Outre davantage de personnel et des classes plus petites, Rehder réclame avant tout une chose : « Du temps dans l’emploi du temps qui ne fait pas seulement partie du programme scolaire, mais de la relation avec l’enfant. » Et elle met l’accent sur le niveau humain : « Les enseignants ont besoin non seulement d’une préparation professionnelle mais aussi personnelle à leur rôle : ils doivent apprendre à faire preuve de souveraineté intérieure au lieu de se laisser perturber par chaque provocation. » C’est précisément cette force intérieure que les adultes font preuve aux enfants : « Ici je suis en sécurité, ici je peux être différent, ici je n’ai pas besoin de violence. »

« L’engagement ne doit pas se substituer aux structures »

Ce que décrivent les deux experts se résume au même point : une école sûre a besoin d’un système global fonctionnel.

Rehder résume : Les enseignants ont besoin de soutien au lieu d’être laissés seuls. Les enfants ont besoin du sentiment d’être vus – pour leurs besoins, pas seulement pour leurs réalisations. « Des limites claires leur donnent de la sécurité, une véritable attention les enlève de l’envie de se faire entendre par la violence. » Les parents, en revanche, ont besoin d’un véritable partenariat avec l’école : il s’agit d’écouter, de donner du temps, de modéliser des valeurs au lieu de simplement les exiger.

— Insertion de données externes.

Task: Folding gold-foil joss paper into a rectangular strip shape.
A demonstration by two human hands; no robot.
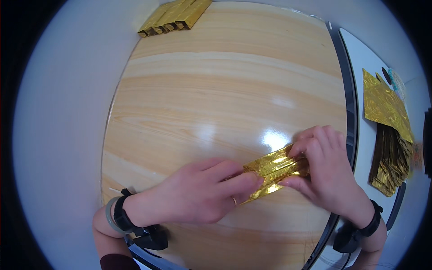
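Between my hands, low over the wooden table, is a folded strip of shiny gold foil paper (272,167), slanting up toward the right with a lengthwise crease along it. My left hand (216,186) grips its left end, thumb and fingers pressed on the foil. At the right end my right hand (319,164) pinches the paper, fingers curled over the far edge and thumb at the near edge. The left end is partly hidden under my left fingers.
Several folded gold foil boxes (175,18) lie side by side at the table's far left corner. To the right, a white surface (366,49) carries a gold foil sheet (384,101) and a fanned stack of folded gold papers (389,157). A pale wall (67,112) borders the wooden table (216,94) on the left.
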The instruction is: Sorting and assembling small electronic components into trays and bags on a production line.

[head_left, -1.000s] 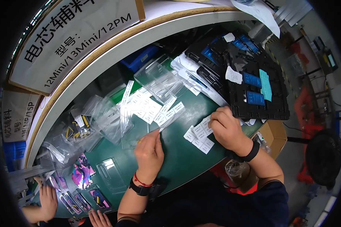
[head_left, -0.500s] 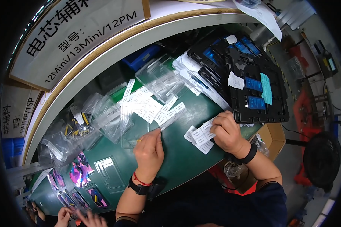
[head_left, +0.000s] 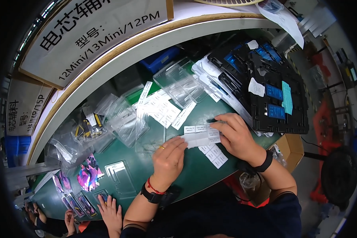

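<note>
White label sheets (head_left: 202, 137) are stretched between my two hands, above the green table. Pinched fingers of my left hand (head_left: 167, 158) grip the left end. At the right end, my right hand (head_left: 238, 139) holds the sheets between thumb and fingers. They look overlapped, one lying across another. Below them, another label sheet (head_left: 216, 158) rests on the table near its front edge. A larger pile of label sheets (head_left: 159, 109) is spread out behind my left hand.
Black trays (head_left: 261, 107) with blue batteries stand stacked at the right. Clear plastic trays (head_left: 178, 85) and plastic bags (head_left: 67, 144) lie along the back and left. Near the lower left, a co-worker's hand (head_left: 111, 214) rests by packaged parts (head_left: 85, 204). A cardboard box (head_left: 291, 148) sits beyond the right edge.
Both hands have brought their label sheets together, overlapping, with the left hand's strip now level. The whole view has shifted a little. The co-worker's hand now lies flat on a package.
</note>
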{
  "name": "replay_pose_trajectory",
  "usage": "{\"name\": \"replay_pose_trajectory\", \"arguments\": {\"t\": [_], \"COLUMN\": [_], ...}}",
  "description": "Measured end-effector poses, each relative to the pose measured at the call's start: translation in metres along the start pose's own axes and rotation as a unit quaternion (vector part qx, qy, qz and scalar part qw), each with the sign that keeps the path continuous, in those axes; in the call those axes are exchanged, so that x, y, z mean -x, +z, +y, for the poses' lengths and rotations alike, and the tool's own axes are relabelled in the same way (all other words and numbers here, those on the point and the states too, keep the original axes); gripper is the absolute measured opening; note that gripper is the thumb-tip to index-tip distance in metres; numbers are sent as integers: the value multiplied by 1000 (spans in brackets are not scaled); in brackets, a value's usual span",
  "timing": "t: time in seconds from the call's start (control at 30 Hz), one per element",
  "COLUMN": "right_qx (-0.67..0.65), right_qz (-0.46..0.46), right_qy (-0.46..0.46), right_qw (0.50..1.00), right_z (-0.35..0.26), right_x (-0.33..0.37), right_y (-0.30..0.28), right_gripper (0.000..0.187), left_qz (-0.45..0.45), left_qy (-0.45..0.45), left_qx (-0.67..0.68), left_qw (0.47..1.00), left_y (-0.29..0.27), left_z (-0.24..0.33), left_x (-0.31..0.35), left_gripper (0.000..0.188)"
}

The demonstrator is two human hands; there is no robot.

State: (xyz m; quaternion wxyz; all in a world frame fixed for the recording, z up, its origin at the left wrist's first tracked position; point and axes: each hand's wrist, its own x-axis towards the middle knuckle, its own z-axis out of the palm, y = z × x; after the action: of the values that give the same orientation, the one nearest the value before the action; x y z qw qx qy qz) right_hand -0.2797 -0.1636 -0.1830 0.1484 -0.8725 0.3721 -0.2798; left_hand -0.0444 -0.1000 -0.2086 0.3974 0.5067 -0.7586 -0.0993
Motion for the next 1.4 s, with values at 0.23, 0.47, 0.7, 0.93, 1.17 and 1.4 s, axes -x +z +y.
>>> {"name": "replay_pose_trajectory", "arguments": {"t": [0.23,0.47,0.7,0.93,1.17,1.4], "right_qx": [15,-188,-393,-399,-378,-122], "right_qz": [6,1,-35,-15,-30,40], "right_qy": [-30,95,285,316,369,120], "right_qw": [999,978,873,860,849,984], "right_z": [5,0,3,12,16,-16], "right_x": [4,1,6,13,14,2], "right_y": [6,-2,4,8,9,-2], "right_gripper": [27,6,9,10,11,47], "left_qz": [-1,-11,-8,9,79,56], "left_qy": [1,-297,-385,-375,-347,-255], "left_qx": [26,298,462,462,450,241], "left_qw": [1000,907,799,804,819,935], "left_y": [2,5,3,5,4,-2], "left_z": [0,-3,-2,-5,-3,1], "left_x": [1,12,7,12,11,13], "left_gripper": [20,12,25,22,14,6]}}
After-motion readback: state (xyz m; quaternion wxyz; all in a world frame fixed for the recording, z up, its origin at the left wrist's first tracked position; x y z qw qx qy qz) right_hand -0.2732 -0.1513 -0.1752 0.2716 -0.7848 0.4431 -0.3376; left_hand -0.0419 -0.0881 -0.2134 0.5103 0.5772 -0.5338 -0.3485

Herrmann le dit en principe – et boucle ainsi la boucle avec les écoles secondaires de Rhénanie : « Il n’y aura probablement jamais d’école sans conflit. Mais notre objectif doit être une école sans peur. » Une école sûre ne se construit pas grâce à un seul travailleur social, une caméra ou des sanctions plus sévères. « Il est créé par un système fonctionnel. Et c’est exactement ce qui manque dans de nombreux endroits. »

Sa conclusion : « En tant qu’enseignante, j’ai personnellement pu constater à quel point des éducateurs engagés peuvent absorber. Mais l’engagement ne doit pas se substituer à des structures fonctionnelles.